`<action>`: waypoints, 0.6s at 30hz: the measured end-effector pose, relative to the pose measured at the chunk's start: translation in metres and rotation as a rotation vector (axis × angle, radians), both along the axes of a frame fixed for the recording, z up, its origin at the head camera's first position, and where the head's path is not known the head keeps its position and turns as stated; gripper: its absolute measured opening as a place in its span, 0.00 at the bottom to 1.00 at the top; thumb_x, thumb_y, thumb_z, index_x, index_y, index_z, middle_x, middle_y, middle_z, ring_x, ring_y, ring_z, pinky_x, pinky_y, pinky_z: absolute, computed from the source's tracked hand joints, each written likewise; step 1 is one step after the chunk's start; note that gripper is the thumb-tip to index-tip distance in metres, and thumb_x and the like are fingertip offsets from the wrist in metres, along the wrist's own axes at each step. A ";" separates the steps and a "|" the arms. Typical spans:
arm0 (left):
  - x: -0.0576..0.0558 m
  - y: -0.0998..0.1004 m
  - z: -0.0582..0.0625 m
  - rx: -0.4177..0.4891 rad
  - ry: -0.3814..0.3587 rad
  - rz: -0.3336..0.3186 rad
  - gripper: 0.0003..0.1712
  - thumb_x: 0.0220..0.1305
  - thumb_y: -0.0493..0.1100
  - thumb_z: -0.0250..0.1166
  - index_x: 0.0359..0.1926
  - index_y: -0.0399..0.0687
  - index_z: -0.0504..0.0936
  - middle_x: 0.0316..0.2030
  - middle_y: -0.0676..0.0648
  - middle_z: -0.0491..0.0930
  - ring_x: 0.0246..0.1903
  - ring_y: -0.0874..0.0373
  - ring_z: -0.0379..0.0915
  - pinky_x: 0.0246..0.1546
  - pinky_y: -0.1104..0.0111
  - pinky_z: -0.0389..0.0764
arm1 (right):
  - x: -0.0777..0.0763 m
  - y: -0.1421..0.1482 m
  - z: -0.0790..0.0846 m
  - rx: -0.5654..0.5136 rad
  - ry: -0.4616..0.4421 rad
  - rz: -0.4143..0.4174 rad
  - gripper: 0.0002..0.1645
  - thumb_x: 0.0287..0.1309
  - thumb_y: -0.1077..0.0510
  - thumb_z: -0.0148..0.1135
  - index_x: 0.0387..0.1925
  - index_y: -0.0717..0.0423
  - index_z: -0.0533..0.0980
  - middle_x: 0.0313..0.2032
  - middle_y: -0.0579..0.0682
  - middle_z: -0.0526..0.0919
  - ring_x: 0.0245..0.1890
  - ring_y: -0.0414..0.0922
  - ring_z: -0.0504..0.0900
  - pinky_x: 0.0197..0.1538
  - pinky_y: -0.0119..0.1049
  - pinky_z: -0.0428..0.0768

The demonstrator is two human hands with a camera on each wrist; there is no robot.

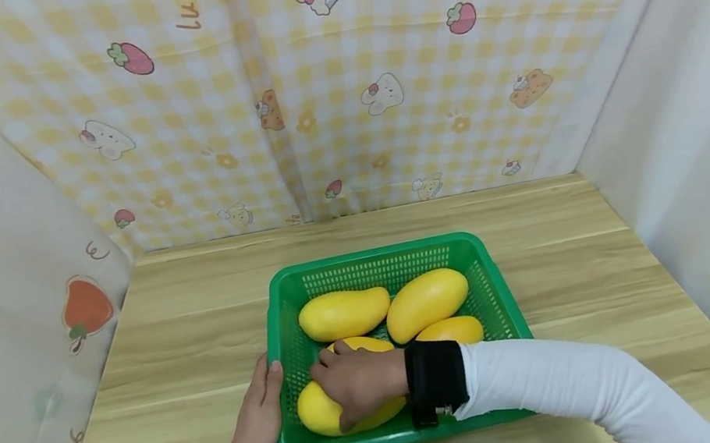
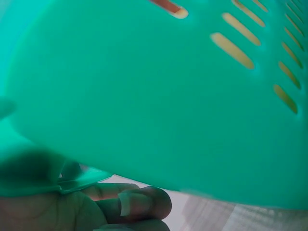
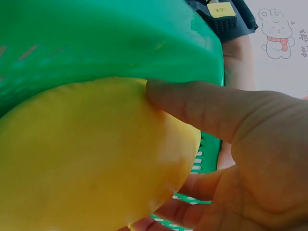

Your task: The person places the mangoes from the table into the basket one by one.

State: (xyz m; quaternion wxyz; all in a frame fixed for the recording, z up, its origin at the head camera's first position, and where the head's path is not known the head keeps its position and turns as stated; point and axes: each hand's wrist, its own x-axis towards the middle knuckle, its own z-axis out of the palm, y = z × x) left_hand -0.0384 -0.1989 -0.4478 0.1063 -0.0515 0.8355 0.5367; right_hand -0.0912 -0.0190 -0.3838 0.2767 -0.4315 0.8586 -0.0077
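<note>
A green plastic basket [image 1: 404, 441] with slotted sides holds several yellow mangoes. My left hand [image 1: 262, 410] grips the basket's left rim, thumb on top; in the left wrist view its fingers [image 2: 139, 204] curl beneath the green edge. My right hand [image 1: 365, 380] reaches into the basket and grips the front-left mango [image 1: 317, 412]. In the right wrist view the thumb lies along one side of this mango [image 3: 96, 149] and the fingers wrap the other side. Behind that hand, another mango [image 1: 369, 343] is partly covered.
Two mangoes lie along the back of the basket, one at left [image 1: 344, 313] and one at right [image 1: 428, 303]. A smaller-looking mango [image 1: 453, 331] shows behind the right wrist. The wooden table [image 1: 180, 323] meets a yellow checked curtain [image 1: 340, 137] at the back, with pale sheets either side.
</note>
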 end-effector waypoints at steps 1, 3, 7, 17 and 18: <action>-0.001 0.000 0.000 0.002 0.000 -0.004 0.31 0.77 0.57 0.32 0.70 0.44 0.55 0.60 0.38 0.67 0.55 0.46 0.66 0.52 0.54 0.70 | 0.000 0.000 0.000 -0.001 0.002 0.005 0.42 0.50 0.40 0.71 0.62 0.52 0.66 0.50 0.46 0.70 0.46 0.43 0.65 0.43 0.29 0.72; -0.003 -0.001 0.000 0.007 -0.003 -0.012 0.31 0.77 0.57 0.32 0.70 0.43 0.55 0.60 0.38 0.67 0.55 0.46 0.66 0.52 0.54 0.71 | -0.002 0.001 0.001 -0.009 0.000 0.007 0.43 0.50 0.39 0.70 0.63 0.51 0.66 0.51 0.46 0.70 0.47 0.42 0.66 0.46 0.28 0.70; -0.006 -0.004 0.002 0.020 -0.016 -0.016 0.31 0.77 0.57 0.33 0.70 0.43 0.54 0.58 0.37 0.68 0.53 0.46 0.69 0.48 0.58 0.74 | -0.004 0.005 0.009 -0.049 -0.008 -0.019 0.43 0.54 0.37 0.65 0.66 0.49 0.63 0.57 0.46 0.69 0.53 0.43 0.67 0.49 0.31 0.71; -0.001 -0.020 0.001 -0.050 -0.055 0.040 0.36 0.75 0.60 0.31 0.71 0.39 0.52 0.60 0.33 0.66 0.55 0.42 0.67 0.48 0.55 0.74 | 0.005 0.040 0.039 -0.440 0.047 -0.040 0.19 0.64 0.43 0.58 0.48 0.51 0.75 0.37 0.41 0.76 0.32 0.33 0.71 0.33 0.21 0.70; 0.000 -0.021 0.001 -0.059 -0.050 0.051 0.36 0.75 0.60 0.31 0.70 0.38 0.53 0.59 0.33 0.67 0.54 0.41 0.68 0.46 0.55 0.75 | 0.008 0.047 0.039 -0.487 0.028 -0.052 0.18 0.65 0.44 0.57 0.48 0.51 0.75 0.36 0.41 0.76 0.33 0.33 0.71 0.34 0.21 0.69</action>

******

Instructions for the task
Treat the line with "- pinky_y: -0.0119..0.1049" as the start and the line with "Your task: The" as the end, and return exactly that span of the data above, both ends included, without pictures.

Output of the exercise
  - pinky_y: -0.0119..0.1049
  - pinky_z: -0.0428..0.0768

The demonstrator is two human hands with a camera on each wrist; there is no robot.


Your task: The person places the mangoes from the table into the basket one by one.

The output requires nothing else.